=== About this task ===
Which lines belong in your copy? Those from the start of the data through the line with "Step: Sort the", exactly as written, without any pictures.

Data entries
- Opening Delimiter -
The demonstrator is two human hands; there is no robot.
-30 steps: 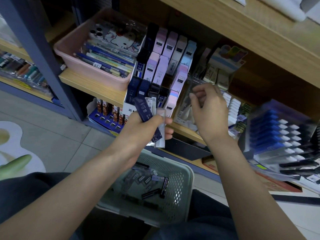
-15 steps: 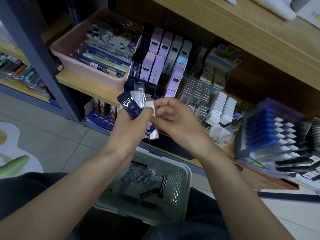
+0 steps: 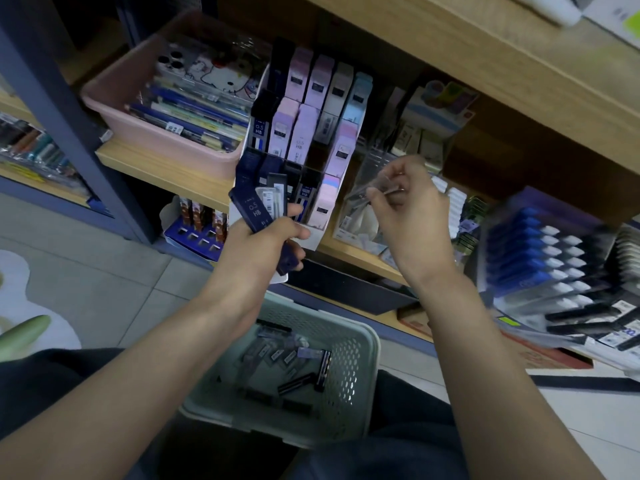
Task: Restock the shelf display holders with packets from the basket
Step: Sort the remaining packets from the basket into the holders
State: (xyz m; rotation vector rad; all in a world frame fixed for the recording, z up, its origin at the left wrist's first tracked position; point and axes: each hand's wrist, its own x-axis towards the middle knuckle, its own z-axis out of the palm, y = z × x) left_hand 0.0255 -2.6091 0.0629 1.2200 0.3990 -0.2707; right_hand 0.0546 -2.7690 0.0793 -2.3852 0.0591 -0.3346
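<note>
Left hand (image 3: 256,251) is gripping the packet bundle (image 3: 254,211) at 11 o'clock; right hand (image 3: 412,223), leaving that bundle, is now pinching one clear packet (image 3: 384,187) and, I am judging, bringing it to the clear holder (image 3: 372,161) at 1 o'clock.

The basket (image 3: 363,344) is pale green plastic with holed walls, near me and low in the middle. Loose packets (image 3: 289,356), some clear and some black, lie scattered flat on its bottom. My left hand (image 3: 263,244) grips a fanned bunch of packets (image 3: 256,211): the front one is dark blue, marked 0.5 HB and leaning left, with clear ones behind it. My right hand (image 3: 412,216) pinches one clear packet (image 3: 375,188), held up before the far shelf. The white stepped holder (image 3: 315,239) stands on that shelf, its rows filled with upright packets (image 3: 304,133) in pink, lilac, pale blue and dark blue.
</note>
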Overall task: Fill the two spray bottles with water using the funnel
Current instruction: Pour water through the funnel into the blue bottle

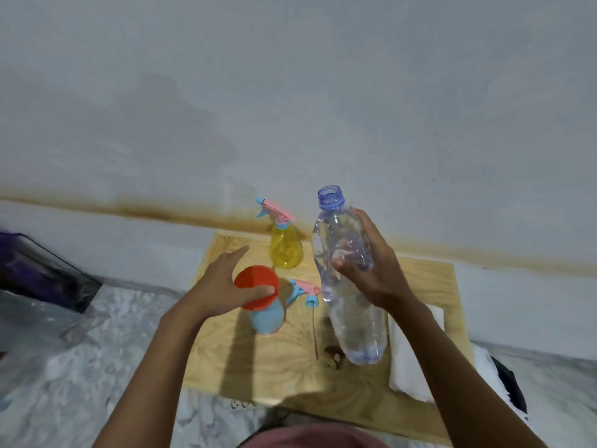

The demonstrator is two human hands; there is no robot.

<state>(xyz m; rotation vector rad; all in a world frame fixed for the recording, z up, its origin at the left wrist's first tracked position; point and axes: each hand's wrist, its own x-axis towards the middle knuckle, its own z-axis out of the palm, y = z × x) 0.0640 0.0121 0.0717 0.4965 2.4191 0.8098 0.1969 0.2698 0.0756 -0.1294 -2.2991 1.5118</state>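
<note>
The right hand (365,273) is wrapped around the upper body of the big clear water bottle (349,279), thumb in front, fingers round the far side, and the bottle is up off the surface (429,286), uncapped, mouth tipped slightly away. It looks mostly full, so that's a heavy, sloshing load in a thin, ribbed plastic wall that will dent under a hard squeeze and push water out of the open neck. A grip around the waist, as here, looks sensible; a second hand under the base would steady the pour, but that hand is busy.

Left of the water bottle, the left hand (226,286) sits on the red funnel (256,287), thumb pressed over its rim, fingers spread open beyond it. The funnel stands in the neck of the blue spray bottle (268,318), which is small, light and likely to tip if the funnel gets knocked, so pinning the rim makes sense.

Between the blue bottle and the water bottle lies a loose spray head (305,291), pink and blue, its dip tube trailing toward the near edge. Behind and left of the water bottle, by the wall, the yellow spray bottle (286,250) stands upright with its trigger head on. A white cloth (410,360) lies just right of the water bottle.
</note>
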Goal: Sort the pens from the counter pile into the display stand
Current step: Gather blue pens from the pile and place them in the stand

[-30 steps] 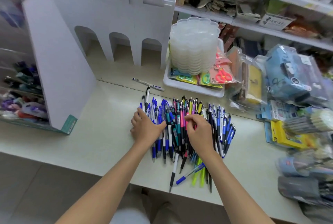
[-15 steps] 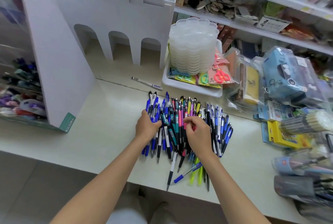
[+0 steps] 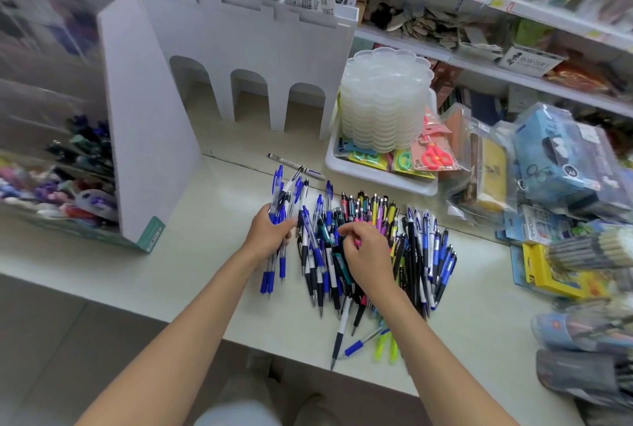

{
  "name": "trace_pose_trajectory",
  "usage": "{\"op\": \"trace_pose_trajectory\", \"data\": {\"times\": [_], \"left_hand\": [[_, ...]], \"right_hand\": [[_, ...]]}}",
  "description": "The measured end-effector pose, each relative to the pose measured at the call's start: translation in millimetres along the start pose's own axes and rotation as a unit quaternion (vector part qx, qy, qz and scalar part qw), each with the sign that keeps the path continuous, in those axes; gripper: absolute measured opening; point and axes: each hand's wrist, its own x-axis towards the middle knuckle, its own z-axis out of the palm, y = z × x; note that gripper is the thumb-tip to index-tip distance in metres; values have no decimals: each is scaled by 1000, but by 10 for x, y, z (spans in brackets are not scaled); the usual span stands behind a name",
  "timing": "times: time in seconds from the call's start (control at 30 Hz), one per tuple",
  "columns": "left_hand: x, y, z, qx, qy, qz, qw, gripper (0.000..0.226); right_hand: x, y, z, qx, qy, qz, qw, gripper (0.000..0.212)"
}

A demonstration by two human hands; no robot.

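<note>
Counter pile: a loose heap of click pens on the pale counter, centre-right and near its front edge. Most lie parallel, with their clicker ends pointing far.
Pile colours: blue and black barrels dominate. A cluster of pink, yellow and teal barrels sits at the far middle.
Pile count: dozens, overlapping too much for an exact number.
Blue bundle: clear-barrelled pens with blue grips and clips, lifted at the pile's left edge. There are roughly half a dozen, but the exact count is unclear.
Left hand: fingers wrapped around the middle of the blue bundle, holding it tilted.
Right hand: palm down on the middle of the pile, fingers bent onto the pens. I cannot tell whether they pinch one.
Strays at near edge: one black-and-white pen, one blue-grip pen and two neon yellow pens.
Lone white pen: one, lying apart just beyond the pile.
Display stand: white card, far left of the pile, with three arched openings along its base.
White tray: to the far right, holding one stack of clear scalloped dishes and packs of scissors.
</note>
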Motion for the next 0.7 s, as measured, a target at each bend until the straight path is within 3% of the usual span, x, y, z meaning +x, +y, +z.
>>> {"op": "trace_pose_trajectory", "data": {"times": [0.13,0.23,0.37,0.47,0.6,0.7], "left_hand": [[1,105,-102,-51,-21,-1,998,26],[-26,234,-169,-62,-90,11,994,21],[-146,530,-177,-46,-204,35,977,26],[-215,753,-167,-13,-273,27,961,19],[-193,914,-238,-24,-300,0,954,22],[-157,976,-305,-42,-311,-21,949,20]], "right_hand": [[72,-118,47,-6,-14,-7,1000,23],[191,-316,6,62,-12,6,998,25],[531,-771,-145,263,-13,85,961,86],[787,-1017,-210,282,27,91,955,102],[991,-1129,-215,315,32,86,945,85],[1074,-1160,-268,257,-20,58,964,39]]}}
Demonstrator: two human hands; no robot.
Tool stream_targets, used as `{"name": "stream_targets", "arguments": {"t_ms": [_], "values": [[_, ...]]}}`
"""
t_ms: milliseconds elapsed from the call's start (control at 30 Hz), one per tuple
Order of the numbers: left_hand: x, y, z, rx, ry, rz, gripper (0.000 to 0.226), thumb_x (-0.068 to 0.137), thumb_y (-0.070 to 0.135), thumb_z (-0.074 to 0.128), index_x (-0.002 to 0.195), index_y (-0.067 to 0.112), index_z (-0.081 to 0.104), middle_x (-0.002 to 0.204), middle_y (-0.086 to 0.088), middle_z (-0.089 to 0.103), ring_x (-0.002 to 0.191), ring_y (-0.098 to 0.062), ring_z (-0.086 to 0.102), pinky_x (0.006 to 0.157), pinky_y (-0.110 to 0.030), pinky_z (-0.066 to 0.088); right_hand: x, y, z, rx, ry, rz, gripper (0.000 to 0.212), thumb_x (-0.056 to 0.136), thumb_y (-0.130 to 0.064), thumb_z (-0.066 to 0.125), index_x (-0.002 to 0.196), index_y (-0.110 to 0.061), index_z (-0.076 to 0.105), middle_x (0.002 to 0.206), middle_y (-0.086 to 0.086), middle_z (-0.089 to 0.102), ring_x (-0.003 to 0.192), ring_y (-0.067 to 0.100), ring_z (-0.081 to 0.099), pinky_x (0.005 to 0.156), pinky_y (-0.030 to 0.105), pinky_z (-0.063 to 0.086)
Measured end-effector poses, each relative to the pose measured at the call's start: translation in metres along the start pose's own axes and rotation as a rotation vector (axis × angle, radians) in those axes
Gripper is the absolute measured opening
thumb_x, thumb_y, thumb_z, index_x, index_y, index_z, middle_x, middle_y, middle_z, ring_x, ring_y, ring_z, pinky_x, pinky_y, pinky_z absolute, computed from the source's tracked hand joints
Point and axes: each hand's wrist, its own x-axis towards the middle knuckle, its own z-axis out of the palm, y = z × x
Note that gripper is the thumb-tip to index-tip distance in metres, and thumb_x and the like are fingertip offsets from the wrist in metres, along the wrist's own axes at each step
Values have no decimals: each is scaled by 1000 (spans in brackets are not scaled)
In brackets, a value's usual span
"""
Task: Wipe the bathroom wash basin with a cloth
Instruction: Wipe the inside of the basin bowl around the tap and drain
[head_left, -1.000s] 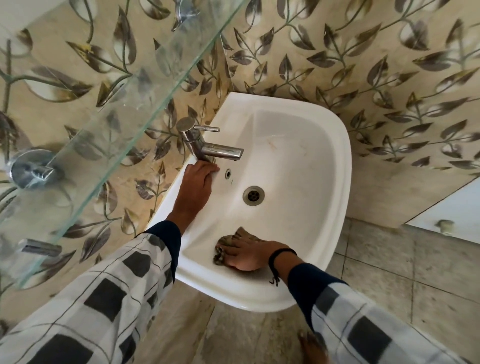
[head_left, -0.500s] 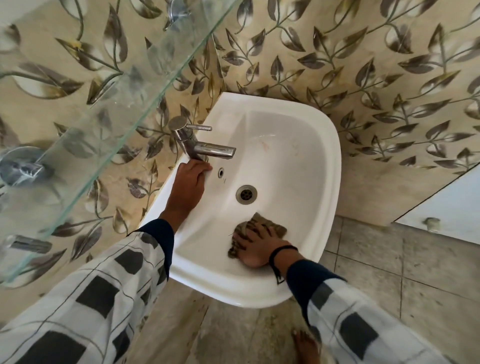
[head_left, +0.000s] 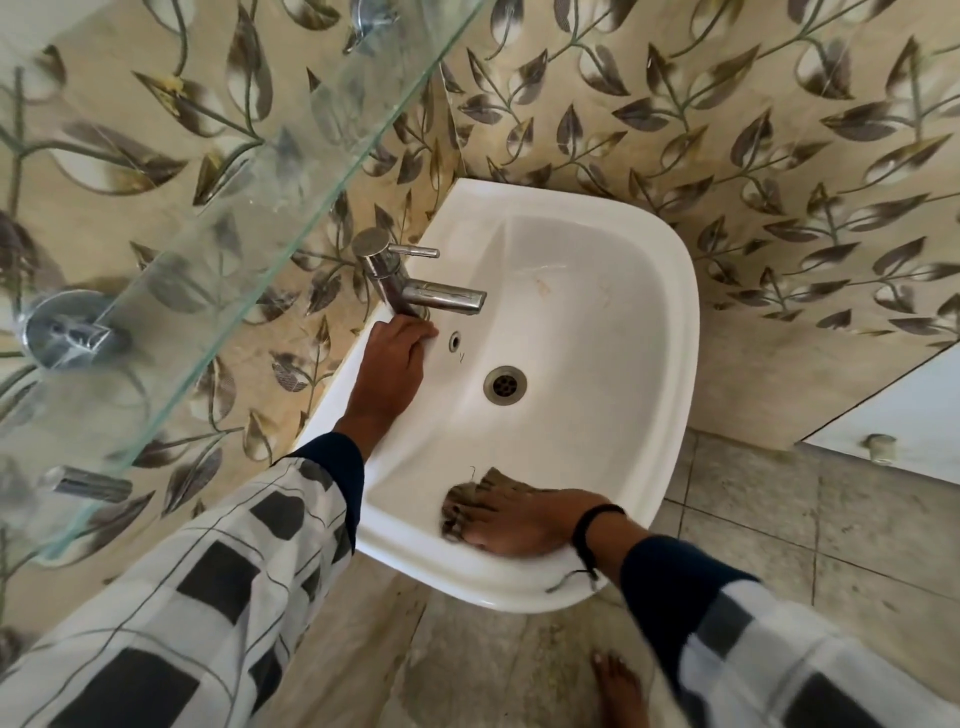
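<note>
Looking down from my head, my right hand (head_left: 519, 525) lies flat, fingers stretched, pressing the brown cloth (head_left: 475, 493) against the inner wall of the wash basin (head_left: 670, 322), at 6 o'clock from the drain (head_left: 505, 383). At 9 o'clock my left hand (head_left: 392, 364) curls its fingers over the basin's ledge, touching the base of the tap (head_left: 415, 291).
</note>
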Motion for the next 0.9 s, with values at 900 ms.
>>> {"name": "stream_targets", "arguments": {"t_ms": [900], "values": [[-1, 3, 0, 17, -2, 1, 28, 99, 3, 45, 111, 7, 70, 117, -6, 65, 103, -26, 52, 90, -22, 32, -45, 31, -12, -328, -32, 363, 66, 96, -65, 8, 155, -37, 4, 165, -11, -2, 152, 21, -2, 119, 57, 1]]}}
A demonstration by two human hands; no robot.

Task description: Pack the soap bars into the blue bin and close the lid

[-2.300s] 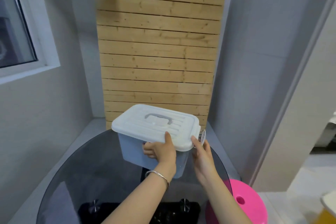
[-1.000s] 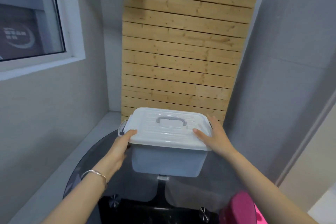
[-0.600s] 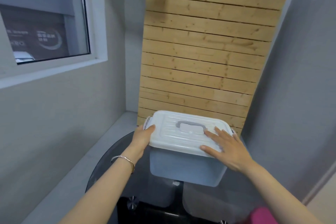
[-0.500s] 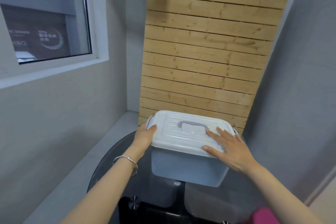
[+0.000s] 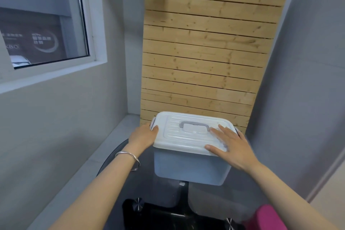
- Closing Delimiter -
=== Expected answer ===
The demonstrator is two human hands; there is no robot.
-30 steps: 
-15 steps: 
+0 steps: 
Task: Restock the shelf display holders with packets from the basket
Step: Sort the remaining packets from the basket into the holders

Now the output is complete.